60 Comments leave one →
  1. Nadia Saad permalink
    May 20, 2009 5:01 pm

    I would love to see more of these basic but crucial cooking techniques.

  2. Nadia Saad permalink
    May 21, 2009 12:09 pm

    This is great. Please provide more of these simple but extremely useful tips for making food that we make everyday more tasty.

  3. Nancy T. permalink
    July 15, 2009 7:08 am

    Love the cooking section In the Kitchen. I’m going to start making the quick lasagna all the time. The picture of the tomatoes looks just like mine from the garden. For some reason it was a prolific tomato year much to my joy. I have canned them, dried them, frozen them and made sauce to die for and of course, raw tomatoes with salads and just by themselves. Best of all, I’m an organic gardener so it’s all organic. I’m just a backyard gardener, but my pride is my herb garden which has made the sauces so yummy. Keep up your blog and see you Sunday on FN.
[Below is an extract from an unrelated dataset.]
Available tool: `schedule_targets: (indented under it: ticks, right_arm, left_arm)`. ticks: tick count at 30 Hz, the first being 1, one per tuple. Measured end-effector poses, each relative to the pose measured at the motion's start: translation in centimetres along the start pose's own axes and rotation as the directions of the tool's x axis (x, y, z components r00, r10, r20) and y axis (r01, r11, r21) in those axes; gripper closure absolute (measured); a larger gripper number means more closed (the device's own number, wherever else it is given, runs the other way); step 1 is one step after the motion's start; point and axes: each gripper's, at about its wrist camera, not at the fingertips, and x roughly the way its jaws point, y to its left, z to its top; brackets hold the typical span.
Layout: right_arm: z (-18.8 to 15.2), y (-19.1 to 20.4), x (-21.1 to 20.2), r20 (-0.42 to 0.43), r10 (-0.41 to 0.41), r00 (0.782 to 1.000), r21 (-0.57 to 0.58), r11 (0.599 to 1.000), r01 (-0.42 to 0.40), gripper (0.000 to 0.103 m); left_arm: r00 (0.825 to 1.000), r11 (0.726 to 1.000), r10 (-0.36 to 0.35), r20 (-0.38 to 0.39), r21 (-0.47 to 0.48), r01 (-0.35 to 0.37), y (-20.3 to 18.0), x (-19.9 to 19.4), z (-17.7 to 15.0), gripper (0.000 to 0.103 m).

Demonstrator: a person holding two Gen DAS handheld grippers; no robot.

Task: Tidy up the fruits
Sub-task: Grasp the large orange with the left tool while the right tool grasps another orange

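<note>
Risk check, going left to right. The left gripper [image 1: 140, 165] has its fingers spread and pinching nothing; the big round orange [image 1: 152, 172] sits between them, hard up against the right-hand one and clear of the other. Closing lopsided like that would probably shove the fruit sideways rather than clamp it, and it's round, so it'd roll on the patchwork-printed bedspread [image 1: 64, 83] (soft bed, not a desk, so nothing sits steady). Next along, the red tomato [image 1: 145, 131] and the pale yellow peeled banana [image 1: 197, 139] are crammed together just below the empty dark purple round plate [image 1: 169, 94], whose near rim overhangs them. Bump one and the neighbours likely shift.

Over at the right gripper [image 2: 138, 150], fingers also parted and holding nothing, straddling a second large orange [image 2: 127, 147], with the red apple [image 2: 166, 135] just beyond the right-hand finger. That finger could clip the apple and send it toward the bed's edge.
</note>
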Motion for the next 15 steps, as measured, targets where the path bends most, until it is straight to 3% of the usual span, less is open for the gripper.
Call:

    • Jeffrey Saad permalink
      July 15, 2009 7:12 am

      I love it! You are in the tomato club for sure! Enjoy those all year long! Thanks for reading!

  4. Jane J permalink
    July 15, 2009 11:02 am

    How do you store the dried tomatoes and how long

    • Jeffrey Saad permalink
      July 16, 2009 6:50 am

      Thanks for checking it out. I put then in a covered container with a touch of olive oil. They last a long time. I always eat them before they get too old but at least ten days. Enjoy!

  5. emma permalink
    July 17, 2009 4:08 am

    Do two posts in one day qualify me as a new fan or just annoying?

    Would you recommend toasting any of the seeds in the curry blend before grinding? I really like the flavor of lightly toasted black cardamom seeds so it was wonderful to see them in the ingredient list.

    • Jeffrey Saad permalink
      July 18, 2009 7:55 am

      Hello Emma, you are not annoying, you are wonderful. Thank you. I love to toast the seeds first. Just until you can start to smell them but without adding any color. It is unbelievable how much better a curry is when you use the seeds and toast. (as you know 🙂 ). As far as the shishito go that is a good question? they are very unique because they are small but not really hot (unlike most chiles) and they also have a uniquely thin skin. Have a great day! Jeffrey 🙂

      • emma permalink
        July 19, 2009 2:04 am

        So it you cooking AND your sweet-talkin’ ways that captured your wife’s heart. Salud!

        One food question: Tonight I ate a wonderful restaurant meal that included spicy cantaloupe butter, sesame, and Japanese mizuna greens. I’m in heaven over the flavor of the butter but in hell over not knowing how to recreate it. It was served as a dipping sauce for fired squid frites. I’ve now added excellent butters to my list of what makes life worth living.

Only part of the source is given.